In the same year, over 16 percent of African-American adults had mental illness, and about 17 percent of the 12 to 20 age group used alcohol. Illegal drug use among individuals aged 12 and above was at 10.2 percent. About 9.1 percent of African-Americans suffer from PTSD.
In 2014, 8.9 percent of Hispanics used illegal drugs, while binge alcohol usage in these individuals aged 12 to 17 was at 24.7 percent — an increase of nearly 1 percent from the previous year. About 3.5 percent of Latinos and Hispanic adults also suffered from serious mental issues, while 15.6 percent aged 18 and above reported suffering from mental illness in the previous year.
How to Help
There is no formal recognition of racial trauma in the Diagnostic and Statistical Manual. Members of minority groups who seek counseling due to racial trauma often face the challenge of working with clinicians who do not have the education or skills to help their patients deal with the issues. Of the clinicians who work in mental health, only 10 percent were non-Caucasian. These factors often discourage some patients, prompting them to stop therapy.

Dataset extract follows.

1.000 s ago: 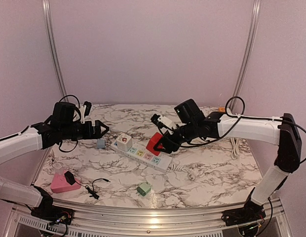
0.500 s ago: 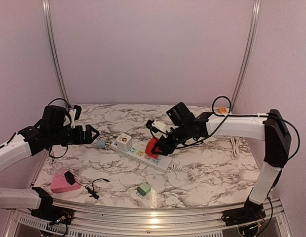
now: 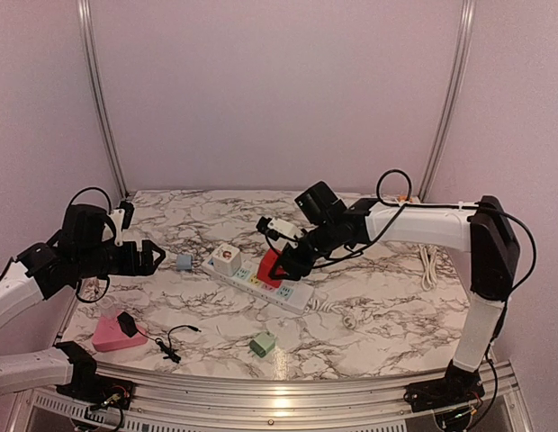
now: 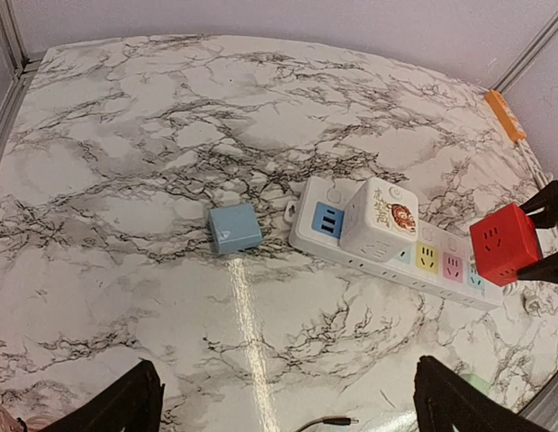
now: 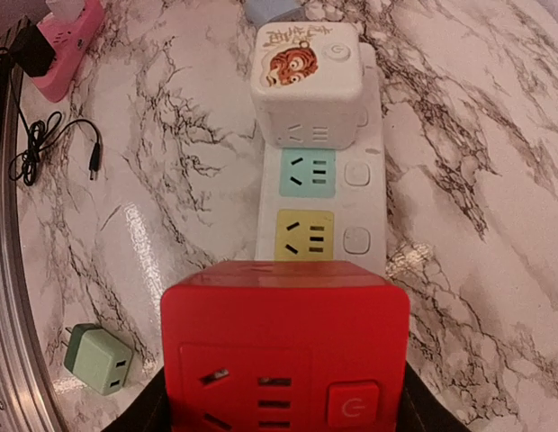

To improve the situation, some believe that researchers from ethnic minority groups should lead racial trauma research. Counselors also should understand how to integrate family/community cultural values into the patient’s treatment process and discuss how ethnicity or race affects a person’s life experiences. Counselors also should undergo training to improve multicultural competency.
What the Future Holds
Different factors that lead to racial trauma could further push apart minority groups in the U.S. A counselor who is trained in understanding what causes racial-based trauma will be responsible in providing treatment that is not only effective but also culturally sensitive. Already, the Council for Accreditation of Counseling and Related Educational Programs (CACREP) standards emphasize competencies on diversity and culture for professional counselors. In the 2014 American Counseling Association Ethics Code, multicultural competence and advocacy also are emphasized to provide better assistance to minorities.